Extremely poor performance PODs with the RTX 4090
Hi. I'm building DeepFake with DeepFaceLab and today I've run already 3 PODs with rtx 4090 and they all give different performance, and very bad.
A couple of weeks ago I did the same work I'm doing now. My POD was with rtx 4090 and was giving a performance of 0.250ms per iteration. CPU utilization was 20-30% and GPU utilization was over 90% always.
Today I ran the same process on three PODs with RTX 4090 and they are running extremely weird. On one the performance was 0.850ms per iteration. On the other two about 1.100ms per iteration! All three PODs have CPUs loaded at 100% and I tested the GPUs with the command (nvidia-smi) for a long time and got strange results. GPUs are not loaded most of the time and only have one-off spikes up to 5-30% from time to time.

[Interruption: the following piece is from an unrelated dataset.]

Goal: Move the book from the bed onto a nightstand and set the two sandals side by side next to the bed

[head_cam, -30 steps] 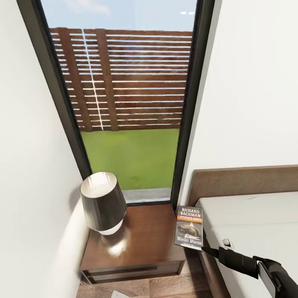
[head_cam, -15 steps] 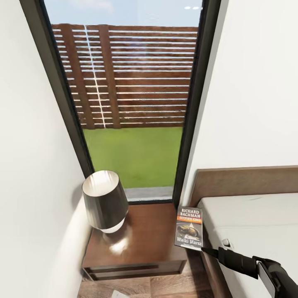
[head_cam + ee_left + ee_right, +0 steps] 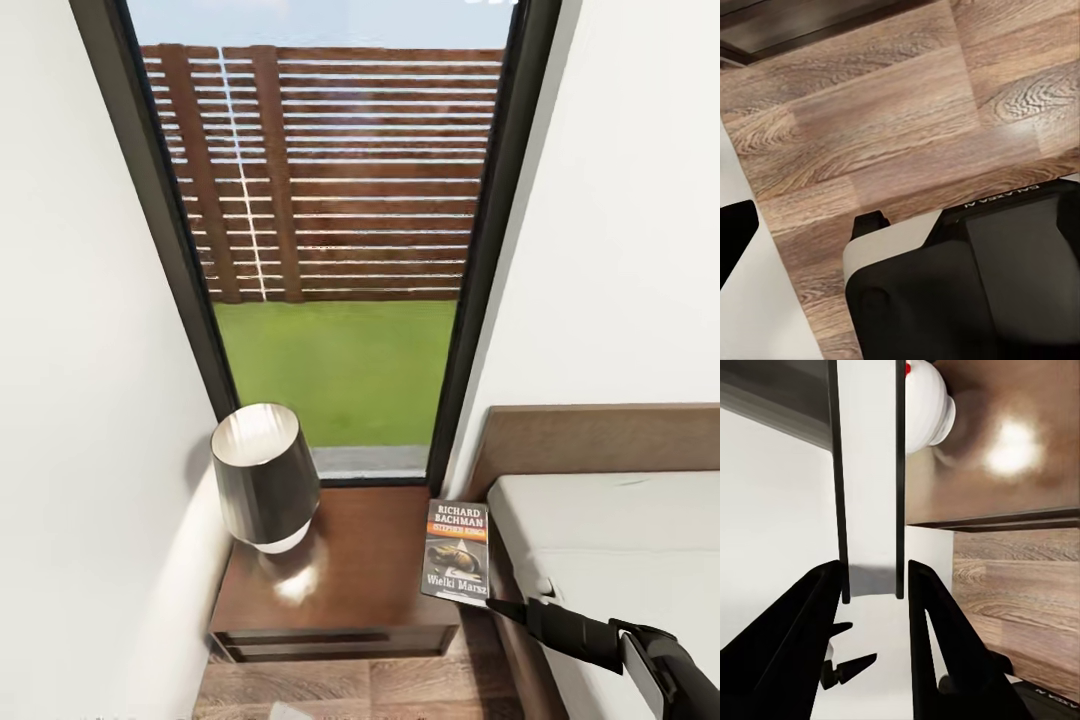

For a clean experiment I tested with the same build and DeepFaceLab settings on my PC with rtx 2080 and everything works fine! CPU utilization is 20-30%. GPU 100%.
What could be the issue?
1 Reply
Found the problem. The vulnerability is the CPU. Each POD was allocated rather weak CPUs, that was the neck of the bottle. The first time I tried it a couple weeks ago, apparently I was allocated a good CPU. I tried to select a CPU in the new POD settings, but all I can select is vCPU, but there is no CPU name and no option to book the whole CPU rather than part of it. How can this be done?